* **THE TASK**: The word "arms" marks the lines to copy; find all of them in the entries below.

Data items
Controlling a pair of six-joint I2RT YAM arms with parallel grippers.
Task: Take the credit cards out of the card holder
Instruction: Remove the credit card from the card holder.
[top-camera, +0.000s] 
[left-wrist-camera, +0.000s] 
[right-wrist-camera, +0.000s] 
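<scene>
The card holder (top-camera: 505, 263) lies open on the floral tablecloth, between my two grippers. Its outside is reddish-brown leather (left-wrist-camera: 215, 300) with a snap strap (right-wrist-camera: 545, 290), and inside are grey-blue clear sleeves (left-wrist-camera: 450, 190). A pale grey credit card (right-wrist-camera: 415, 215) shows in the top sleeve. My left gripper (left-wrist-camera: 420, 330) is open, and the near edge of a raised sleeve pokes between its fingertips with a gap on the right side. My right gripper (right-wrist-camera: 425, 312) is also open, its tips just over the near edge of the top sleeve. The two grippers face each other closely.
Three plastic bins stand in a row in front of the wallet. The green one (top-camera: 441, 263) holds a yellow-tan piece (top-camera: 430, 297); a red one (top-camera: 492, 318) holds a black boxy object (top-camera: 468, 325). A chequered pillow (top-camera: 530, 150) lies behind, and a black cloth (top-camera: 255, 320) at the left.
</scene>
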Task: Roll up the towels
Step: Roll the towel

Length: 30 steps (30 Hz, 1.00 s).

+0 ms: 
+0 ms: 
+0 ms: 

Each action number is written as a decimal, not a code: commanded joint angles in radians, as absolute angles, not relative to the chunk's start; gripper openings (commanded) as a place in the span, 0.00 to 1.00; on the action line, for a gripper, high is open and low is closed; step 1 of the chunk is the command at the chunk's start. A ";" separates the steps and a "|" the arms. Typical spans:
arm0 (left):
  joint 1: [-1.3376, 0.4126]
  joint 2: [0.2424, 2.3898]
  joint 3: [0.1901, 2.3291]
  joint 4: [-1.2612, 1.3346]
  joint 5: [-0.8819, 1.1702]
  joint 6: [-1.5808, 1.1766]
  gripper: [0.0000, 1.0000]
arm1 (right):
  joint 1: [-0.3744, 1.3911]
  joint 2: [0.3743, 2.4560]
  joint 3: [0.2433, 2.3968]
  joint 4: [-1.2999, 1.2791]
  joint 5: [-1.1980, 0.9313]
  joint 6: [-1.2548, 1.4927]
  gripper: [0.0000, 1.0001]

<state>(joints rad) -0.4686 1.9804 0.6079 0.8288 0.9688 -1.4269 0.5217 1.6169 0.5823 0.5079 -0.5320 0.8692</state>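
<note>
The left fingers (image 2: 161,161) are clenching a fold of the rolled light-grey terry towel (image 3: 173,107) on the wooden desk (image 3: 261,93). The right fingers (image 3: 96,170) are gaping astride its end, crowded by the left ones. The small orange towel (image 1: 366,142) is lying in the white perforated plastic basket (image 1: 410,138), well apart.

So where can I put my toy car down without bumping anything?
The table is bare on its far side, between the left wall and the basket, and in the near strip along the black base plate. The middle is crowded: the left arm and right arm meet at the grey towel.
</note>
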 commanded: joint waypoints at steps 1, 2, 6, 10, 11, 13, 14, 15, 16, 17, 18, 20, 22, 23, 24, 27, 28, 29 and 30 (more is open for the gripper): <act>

* **TASK OUTPUT**:
Controlling a pair of six-joint I2RT YAM arms with parallel grippers.
Each action number is written as a decimal, not a code: commanded joint angles in radians, as absolute angles, not relative to the chunk's start; gripper openings (commanded) as a place in the span, 0.00 to 1.00; on the action line, for a gripper, high is open and low is closed; step 1 of the chunk is the command at the chunk's start. A ";" separates the steps and a "|" the arms. Typical spans:

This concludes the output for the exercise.